Filho dos donos de uma mercearia em Lyon, cidade onde nasceu a 5 de Maio de 1935, Pivot passou os anos da guerra na região de Beaujolais, e viria depois a estudar jornalismo em Paris. Aos 23 anos conseguiu um cobiçado lugar na equipa do Le Figaro Littéraire, suplemento do diário francês, onde esteve até 1971. «A minha chegada ao Figaro Littéraire foi um pequeno acontecimento, era a primeira vez que uma pessoa tão jovem estava a ser contratada — os outros redactores poderiam ser meus pais», referia o Le Figaro esta segunda-feira. Apesar de o seu foco ter sido a literatura, foi a desenvoltura enquanto comunicador que o levou a uma rápida ascensão da imprensa escrita para a rádio e depois para a televisão. Pelo meio, foi ainda um dos elementos fundadores da revista literária Lire. Nunca se considerou um crítico literário, vendo-se antes como um «gazeteiro» cultural, e essa humildade permitiu-lhe sempre ser rigoroso, criando limites claros para o seu ofício. Fazia perguntas curtas, e partia do princípio de que, «qualquer resposta, ainda que decepcionante, era mais importante do que a pergunta». Procurava ser um mediador informado, lendo 12 horas por dia, de forma a não perder o pé, mas recusava o papel do intelectual, preferindo fazer esse esforço de ligação entre aqueles que não estão por dentro e aqueles que procuram ter uma noção profunda dos assuntos de que se ocupam. Era, assim, uma figura ao mesmo tempo «popular e exigente», como assinalou o presidente francês Emmanuel Macron.
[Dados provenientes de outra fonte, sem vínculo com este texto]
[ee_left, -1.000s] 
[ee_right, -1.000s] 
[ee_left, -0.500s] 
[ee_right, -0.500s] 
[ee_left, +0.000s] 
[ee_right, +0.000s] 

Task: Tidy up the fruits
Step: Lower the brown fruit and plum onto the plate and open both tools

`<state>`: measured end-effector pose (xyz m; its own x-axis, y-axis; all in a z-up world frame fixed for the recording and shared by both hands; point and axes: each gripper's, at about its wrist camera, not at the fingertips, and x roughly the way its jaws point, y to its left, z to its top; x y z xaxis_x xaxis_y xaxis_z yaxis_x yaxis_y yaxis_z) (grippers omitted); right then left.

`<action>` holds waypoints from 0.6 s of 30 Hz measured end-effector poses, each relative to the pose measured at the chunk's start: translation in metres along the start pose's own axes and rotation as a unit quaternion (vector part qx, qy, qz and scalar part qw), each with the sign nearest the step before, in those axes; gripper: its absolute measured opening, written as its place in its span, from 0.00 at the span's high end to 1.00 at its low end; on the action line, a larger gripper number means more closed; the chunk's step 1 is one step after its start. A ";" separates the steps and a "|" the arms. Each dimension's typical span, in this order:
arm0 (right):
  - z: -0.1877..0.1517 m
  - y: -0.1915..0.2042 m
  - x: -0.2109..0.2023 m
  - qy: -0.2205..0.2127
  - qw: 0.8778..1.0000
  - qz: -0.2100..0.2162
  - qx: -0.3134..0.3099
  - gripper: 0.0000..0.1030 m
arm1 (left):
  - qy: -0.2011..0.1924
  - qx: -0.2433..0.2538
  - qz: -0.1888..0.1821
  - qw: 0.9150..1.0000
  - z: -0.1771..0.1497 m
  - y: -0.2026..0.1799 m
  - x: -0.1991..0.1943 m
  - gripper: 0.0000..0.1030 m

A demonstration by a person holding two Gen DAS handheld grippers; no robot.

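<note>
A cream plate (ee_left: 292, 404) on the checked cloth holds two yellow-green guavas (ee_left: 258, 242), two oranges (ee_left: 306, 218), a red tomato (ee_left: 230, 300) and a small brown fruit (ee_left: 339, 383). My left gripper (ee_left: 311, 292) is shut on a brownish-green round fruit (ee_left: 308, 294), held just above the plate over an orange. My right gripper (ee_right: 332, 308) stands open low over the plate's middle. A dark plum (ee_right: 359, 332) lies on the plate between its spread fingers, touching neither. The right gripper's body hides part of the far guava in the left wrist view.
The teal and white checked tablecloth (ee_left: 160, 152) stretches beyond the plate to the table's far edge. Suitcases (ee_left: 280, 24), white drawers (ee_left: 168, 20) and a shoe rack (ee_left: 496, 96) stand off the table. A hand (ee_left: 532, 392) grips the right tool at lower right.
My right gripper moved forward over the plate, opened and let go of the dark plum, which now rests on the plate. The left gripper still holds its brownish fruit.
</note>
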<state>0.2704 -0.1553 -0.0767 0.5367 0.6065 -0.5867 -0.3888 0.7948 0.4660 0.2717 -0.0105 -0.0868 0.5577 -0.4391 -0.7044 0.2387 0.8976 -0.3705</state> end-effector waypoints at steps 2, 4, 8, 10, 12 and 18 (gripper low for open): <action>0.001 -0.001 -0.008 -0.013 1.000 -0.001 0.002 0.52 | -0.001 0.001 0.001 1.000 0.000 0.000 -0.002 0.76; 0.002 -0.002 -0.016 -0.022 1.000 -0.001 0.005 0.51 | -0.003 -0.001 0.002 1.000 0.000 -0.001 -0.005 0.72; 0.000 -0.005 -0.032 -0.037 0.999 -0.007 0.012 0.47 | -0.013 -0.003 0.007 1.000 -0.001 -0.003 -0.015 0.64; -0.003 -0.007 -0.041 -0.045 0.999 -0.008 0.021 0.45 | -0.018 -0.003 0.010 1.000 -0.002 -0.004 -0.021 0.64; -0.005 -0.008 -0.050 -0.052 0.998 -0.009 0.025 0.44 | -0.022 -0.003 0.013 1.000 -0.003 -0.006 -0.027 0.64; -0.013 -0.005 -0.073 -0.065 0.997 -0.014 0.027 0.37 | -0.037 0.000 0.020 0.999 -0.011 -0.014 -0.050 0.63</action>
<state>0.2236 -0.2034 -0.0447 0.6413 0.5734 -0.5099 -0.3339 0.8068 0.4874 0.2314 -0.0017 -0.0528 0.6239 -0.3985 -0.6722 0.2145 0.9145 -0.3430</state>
Depois de se jubilar da televisão, ainda foi capaz de manter um papel relevante à frente da Academia Goncourt, o mais prestigiado dos prémios literários franceses, organizando também os concursos de ditados que foram também um retumbante sucesso em França.
Contava que a pergunta que mais vezes lhe faziam quando ia ao estrangeiro era: «Porque razão não temos por cá um programa como o Apostrophes?» A sua resposta não variava: «Porque não querem.»